The Units buttons globally switch between metric and imperial values within the plug-in, while the Channels buttons allow the user to choose which channels will be affected. The Fine Tune knob adjusts the distance between the sound source and listener in detail, and the three fields at the bottom give information on the final emulated distance values.

The Effects

On the right hand side we have six different effect models which emphasize the distance effect. They each have a bypass option, as well as (in all but one case) two different model types.

  • True Delay creates a delay according to the speed of sound and will delay the signal at a ratio of 1 second per 340 meters of distance. It is also responsible for pitch change consistent with the doppler effect when distance is modulated.

  • True Gain simply creates a gain change relative to distance and equal to the value of the main fader.

  • The Air Absorption effect employs an algorithm which emulates high frequency signal loss due to the effects of air on a sound wave. The effect can also be reversed to give a high end boost when the main fader is set above 0. Type A uses a shelving filter while type B uses a low pass filter for a stronger effect.

  • The Stereo Width effect modifies the stereo spectrum respective to distance through mid/side processing. Type A simply boosts or attenuates stereo gain respective to distance while type B splits the signal into two frequency bands and increases the side level of frequencies above 11kHz for positive gain values and decreases side level of frequencies above 500 Hz for negative gain values.

  • The Proximity effect is similar to the air absorption effect, but acts on the low end.
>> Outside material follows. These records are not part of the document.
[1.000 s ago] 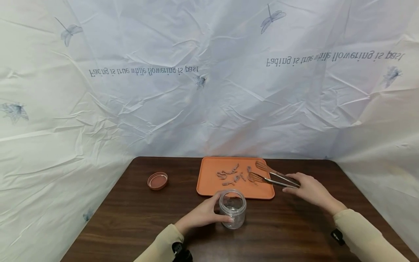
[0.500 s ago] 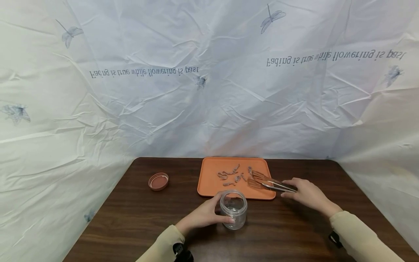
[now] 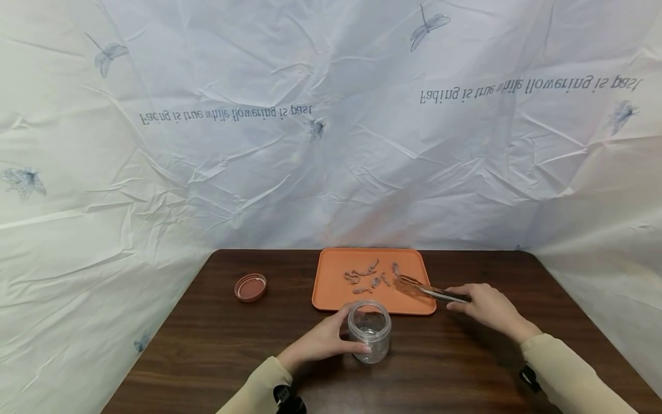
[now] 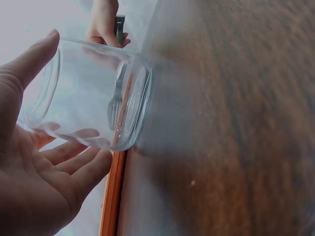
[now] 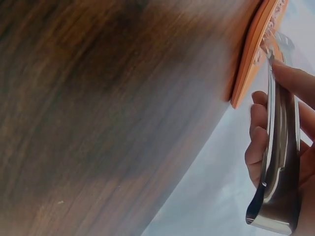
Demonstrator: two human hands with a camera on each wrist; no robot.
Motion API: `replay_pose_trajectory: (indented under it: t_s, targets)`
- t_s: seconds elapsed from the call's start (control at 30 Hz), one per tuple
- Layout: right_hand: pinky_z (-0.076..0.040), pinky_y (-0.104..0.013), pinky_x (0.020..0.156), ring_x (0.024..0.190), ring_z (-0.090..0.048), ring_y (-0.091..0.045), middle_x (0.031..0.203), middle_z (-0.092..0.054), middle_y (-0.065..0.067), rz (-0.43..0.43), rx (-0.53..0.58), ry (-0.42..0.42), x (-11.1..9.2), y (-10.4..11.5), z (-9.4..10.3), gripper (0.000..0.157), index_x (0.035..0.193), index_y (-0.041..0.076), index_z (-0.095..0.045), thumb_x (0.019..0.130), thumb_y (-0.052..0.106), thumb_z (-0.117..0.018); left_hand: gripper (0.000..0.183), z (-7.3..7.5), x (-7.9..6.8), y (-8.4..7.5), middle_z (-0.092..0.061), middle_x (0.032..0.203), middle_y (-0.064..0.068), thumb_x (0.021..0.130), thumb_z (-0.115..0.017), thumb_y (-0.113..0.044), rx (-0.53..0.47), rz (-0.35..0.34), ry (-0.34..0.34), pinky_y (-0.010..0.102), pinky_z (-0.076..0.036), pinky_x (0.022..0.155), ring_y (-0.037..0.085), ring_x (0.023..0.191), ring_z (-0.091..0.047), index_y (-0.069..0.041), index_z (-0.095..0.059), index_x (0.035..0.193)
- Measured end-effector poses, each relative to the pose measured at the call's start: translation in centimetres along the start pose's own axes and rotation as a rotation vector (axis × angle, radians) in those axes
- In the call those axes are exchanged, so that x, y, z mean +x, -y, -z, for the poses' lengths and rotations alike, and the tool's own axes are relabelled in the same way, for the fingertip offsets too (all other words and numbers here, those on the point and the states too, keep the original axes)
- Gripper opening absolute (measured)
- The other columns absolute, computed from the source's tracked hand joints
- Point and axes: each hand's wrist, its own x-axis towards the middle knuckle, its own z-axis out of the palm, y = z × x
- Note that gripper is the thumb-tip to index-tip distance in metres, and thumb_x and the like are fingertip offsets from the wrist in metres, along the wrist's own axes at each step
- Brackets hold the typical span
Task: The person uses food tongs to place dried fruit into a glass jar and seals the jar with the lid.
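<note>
My left hand (image 3: 318,340) holds a clear, wide-mouthed jar (image 3: 376,347) at the tray's near side, thumb on the front and fingers round the far side. No contents show in the jar. In the left wrist view, the fingers wrap the jar's clear wall (image 4: 81,88). My right hand (image 3: 488,307) grips metal tongs (image 3: 439,294), whose slotted ends are close together over the right part of the orange tray (image 3: 331,296). Several small greyish-brown, curled pieces (image 3: 375,282) lie on that tray. Whether the tongs pinch a piece is too small to tell. The right wrist view shows the tongs' bent end (image 5: 273,211) near the palm.
A reddish-brown round lid (image 3: 250,287) lies on the dark wooden table (image 3: 207,339), left of the tray. White printed sheeting (image 3: 289,172) hangs behind the table and along both sides.
My right hand has shifted slightly left and nearer to me. The tongs' ends have come down onto the tray area and closed together. The left hand and jar have stayed nearly still.
</note>
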Motion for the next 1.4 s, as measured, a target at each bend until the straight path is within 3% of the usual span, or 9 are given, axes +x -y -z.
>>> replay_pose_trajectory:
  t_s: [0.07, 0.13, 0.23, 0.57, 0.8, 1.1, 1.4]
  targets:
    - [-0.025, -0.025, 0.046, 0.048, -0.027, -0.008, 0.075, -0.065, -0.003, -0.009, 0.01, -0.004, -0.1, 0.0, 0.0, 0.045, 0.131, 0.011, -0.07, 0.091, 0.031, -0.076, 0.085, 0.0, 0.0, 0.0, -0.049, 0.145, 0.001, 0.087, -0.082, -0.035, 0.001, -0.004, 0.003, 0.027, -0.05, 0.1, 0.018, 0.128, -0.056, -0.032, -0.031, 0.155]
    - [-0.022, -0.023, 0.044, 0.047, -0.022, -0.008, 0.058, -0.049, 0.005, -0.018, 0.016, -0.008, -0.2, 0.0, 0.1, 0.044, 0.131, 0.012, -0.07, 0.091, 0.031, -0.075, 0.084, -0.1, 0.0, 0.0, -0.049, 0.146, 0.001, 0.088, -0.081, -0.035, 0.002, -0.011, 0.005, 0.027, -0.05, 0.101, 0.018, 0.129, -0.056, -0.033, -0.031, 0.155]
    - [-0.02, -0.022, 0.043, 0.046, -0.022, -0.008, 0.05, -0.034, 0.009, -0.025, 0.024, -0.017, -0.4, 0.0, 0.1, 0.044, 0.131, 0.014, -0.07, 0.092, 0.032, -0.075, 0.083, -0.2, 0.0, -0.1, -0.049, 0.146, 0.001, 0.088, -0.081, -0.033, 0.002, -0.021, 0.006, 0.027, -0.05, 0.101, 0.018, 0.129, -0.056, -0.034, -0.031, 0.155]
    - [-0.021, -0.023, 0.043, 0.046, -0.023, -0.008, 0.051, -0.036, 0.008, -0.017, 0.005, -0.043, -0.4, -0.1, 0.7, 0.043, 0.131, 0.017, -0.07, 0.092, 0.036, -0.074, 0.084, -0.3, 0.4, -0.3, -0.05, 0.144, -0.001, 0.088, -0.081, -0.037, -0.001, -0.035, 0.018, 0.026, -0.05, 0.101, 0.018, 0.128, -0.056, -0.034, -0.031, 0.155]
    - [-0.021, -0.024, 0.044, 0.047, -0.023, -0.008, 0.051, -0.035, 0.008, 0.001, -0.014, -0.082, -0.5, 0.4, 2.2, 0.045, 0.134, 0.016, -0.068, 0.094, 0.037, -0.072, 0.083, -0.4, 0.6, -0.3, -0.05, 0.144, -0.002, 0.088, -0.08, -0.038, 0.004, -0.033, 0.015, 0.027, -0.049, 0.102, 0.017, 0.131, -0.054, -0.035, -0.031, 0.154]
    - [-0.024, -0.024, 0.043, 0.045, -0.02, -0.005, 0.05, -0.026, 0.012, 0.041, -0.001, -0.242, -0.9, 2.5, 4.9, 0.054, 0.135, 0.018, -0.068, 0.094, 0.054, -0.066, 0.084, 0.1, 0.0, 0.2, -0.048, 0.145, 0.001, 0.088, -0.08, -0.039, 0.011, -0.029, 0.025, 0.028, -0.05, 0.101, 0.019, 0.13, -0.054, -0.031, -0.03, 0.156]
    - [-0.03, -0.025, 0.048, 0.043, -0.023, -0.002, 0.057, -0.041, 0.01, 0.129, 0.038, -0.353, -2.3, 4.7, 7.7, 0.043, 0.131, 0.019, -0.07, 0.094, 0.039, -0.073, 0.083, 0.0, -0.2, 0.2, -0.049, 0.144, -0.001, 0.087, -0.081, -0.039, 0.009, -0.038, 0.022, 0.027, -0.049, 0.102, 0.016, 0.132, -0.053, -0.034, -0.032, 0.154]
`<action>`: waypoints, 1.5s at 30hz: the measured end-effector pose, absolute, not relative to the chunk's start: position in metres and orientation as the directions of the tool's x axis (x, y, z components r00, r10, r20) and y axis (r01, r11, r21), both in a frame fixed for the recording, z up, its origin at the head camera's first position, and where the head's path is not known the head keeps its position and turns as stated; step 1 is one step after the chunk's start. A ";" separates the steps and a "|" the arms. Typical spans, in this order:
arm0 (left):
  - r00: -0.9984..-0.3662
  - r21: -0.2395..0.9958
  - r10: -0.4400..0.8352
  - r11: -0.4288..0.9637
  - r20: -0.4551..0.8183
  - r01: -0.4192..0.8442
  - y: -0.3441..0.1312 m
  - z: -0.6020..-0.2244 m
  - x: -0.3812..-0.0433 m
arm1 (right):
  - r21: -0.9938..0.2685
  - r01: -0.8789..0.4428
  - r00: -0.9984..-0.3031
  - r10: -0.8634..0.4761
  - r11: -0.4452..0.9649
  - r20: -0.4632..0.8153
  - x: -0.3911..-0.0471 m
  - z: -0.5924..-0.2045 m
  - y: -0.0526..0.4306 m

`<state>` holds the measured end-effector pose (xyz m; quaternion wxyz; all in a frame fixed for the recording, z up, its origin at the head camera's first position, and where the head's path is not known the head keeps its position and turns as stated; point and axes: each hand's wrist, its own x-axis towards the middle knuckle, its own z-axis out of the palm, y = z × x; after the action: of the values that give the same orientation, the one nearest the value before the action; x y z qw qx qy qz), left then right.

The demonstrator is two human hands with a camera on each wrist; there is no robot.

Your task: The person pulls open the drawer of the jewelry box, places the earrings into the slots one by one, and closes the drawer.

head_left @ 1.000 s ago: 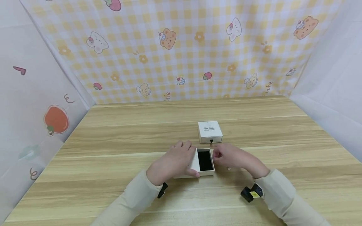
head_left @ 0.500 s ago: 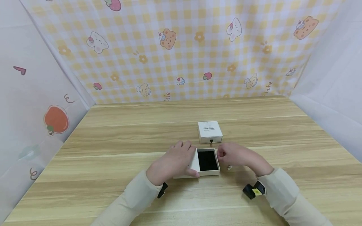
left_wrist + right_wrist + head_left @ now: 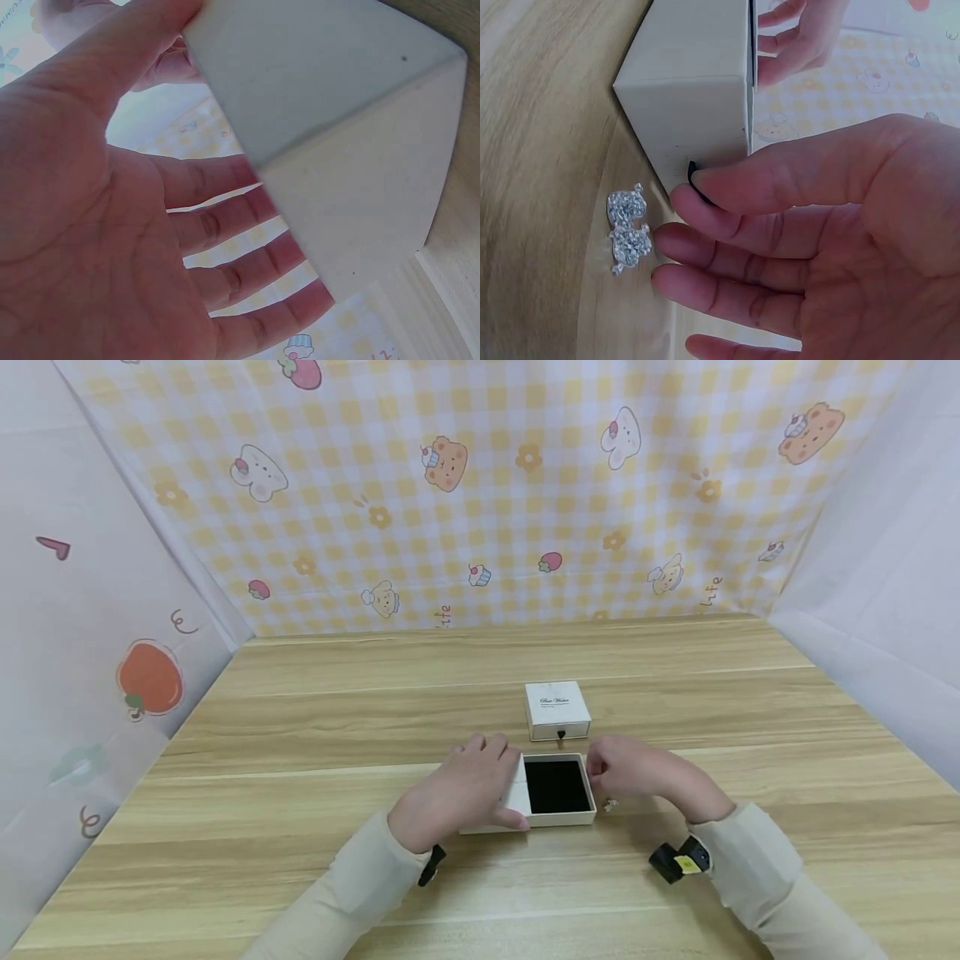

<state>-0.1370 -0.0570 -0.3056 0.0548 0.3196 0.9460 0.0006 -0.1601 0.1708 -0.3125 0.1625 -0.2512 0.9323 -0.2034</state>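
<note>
A white drawer-style gift box lies mid-table, its drawer (image 3: 562, 819) pulled well out to the right and showing a black lining. My left hand (image 3: 453, 793) holds the white box sleeve (image 3: 517, 793), thumb on the near side and fingertips along the far side; in the left wrist view the sleeve (image 3: 330, 97) fills the upper right. At the drawer's right end, my right hand (image 3: 633, 770) pinches a black ribbon tab (image 3: 693, 178) between thumb and index finger. Beside it on the table lie sparkling silver earrings (image 3: 628, 229), just under the other fingertips.
Behind the drawer stands a second white box (image 3: 557, 703), closed, with printed lettering on top and a small black tab in front. A yellow checked cloth (image 3: 495, 493) hangs at the table's back, with pale cloth at both sides.
My right hand has moved rightward, drawing the drawer farther out of the sleeve and showing more black lining. The earrings have come into fuller view. My left hand has stayed put.
</note>
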 end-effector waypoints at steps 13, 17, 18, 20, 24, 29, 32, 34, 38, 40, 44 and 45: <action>-0.791 0.030 0.601 0.798 -0.111 0.602 -0.056 -0.305 -0.137 | -0.440 -0.410 -0.820 -0.534 0.799 -0.206 -0.159 -0.309 0.174; -0.793 0.037 0.599 0.800 -0.113 0.599 -0.056 -0.305 -0.137 | -0.426 -0.410 -0.824 -0.527 0.807 -0.206 -0.160 -0.309 0.174; -0.793 0.039 0.598 0.801 -0.114 0.598 -0.056 -0.305 -0.137 | -0.422 -0.409 -0.826 -0.525 0.809 -0.206 -0.159 -0.309 0.174; -0.796 0.043 0.593 0.804 -0.123 0.593 -0.056 -0.304 -0.137 | -0.409 -0.415 -0.827 -0.525 0.813 -0.203 -0.159 -0.309 0.173; -0.797 0.058 0.589 0.808 -0.136 0.587 -0.057 -0.303 -0.137 | -0.387 -0.426 -0.828 -0.525 0.818 -0.199 -0.158 -0.309 0.172; -0.788 0.074 0.600 0.799 -0.137 0.596 -0.058 -0.302 -0.138 | -0.382 -0.425 -0.827 -0.523 0.821 -0.204 -0.158 -0.308 0.172; -0.785 0.073 0.604 0.797 -0.138 0.600 -0.058 -0.302 -0.138 | -0.388 -0.420 -0.827 -0.522 0.821 -0.209 -0.157 -0.308 0.172; -0.785 0.067 0.604 0.796 -0.140 0.601 -0.058 -0.302 -0.138 | -0.389 -0.418 -0.827 -0.521 0.821 -0.210 -0.157 -0.308 0.172; -0.779 0.059 0.610 0.792 -0.145 0.608 -0.056 -0.303 -0.139 | -0.391 -0.415 -0.828 -0.519 0.822 -0.212 -0.157 -0.309 0.173; -0.770 0.064 0.619 0.784 -0.152 0.617 -0.054 -0.305 -0.140 | -0.393 -0.413 -0.829 -0.518 0.822 -0.213 -0.157 -0.309 0.173; -0.758 0.065 0.633 0.773 -0.157 0.631 -0.052 -0.310 -0.141 | -0.391 -0.409 -0.829 -0.515 0.824 -0.217 -0.158 -0.309 0.172; -0.757 0.060 0.635 0.771 -0.152 0.634 -0.051 -0.311 -0.141 | -0.389 -0.410 -0.829 -0.515 0.825 -0.218 -0.158 -0.309 0.172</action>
<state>-0.1414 -0.0514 -0.3108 0.0820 0.3385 0.9374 0.0026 -0.1583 0.1719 -0.3088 0.1587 -0.2453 0.9420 -0.1653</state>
It emulates the low end bump which would be recorded on a closely mic-ed sound source. Close settings result in low end gain, while distant settings result in low end cut. Type A is more subtle while type B provides a more pronounced effect.

  • The Reflections effect adds early reflections in relationship to distance. The greater the distance, the more reflections are audible. Once again, type A is a more subtle setting than type B.

Finally, at the bottom right there are three basic modulation controls where the LFO shape, speed and depth are determined. The depth control is somewhat interesting as its values are distance units (as if the listener or sound source were moving forward and back) rather than percentages as most LFO controls tend to be.

Wrap Up

Overall, the strength of Proximity is in its subtlety. I have found it works best in instances where I want to create a more subconscious movement or interest without being obvious. 

There is definitely some room for improvement in terms of sound quality (thinking of the reflection effect), but it is still version one, and it is also free, so I can't really complain. Head over to Tokyo Dawn if you are so inclined and check it out for yourself.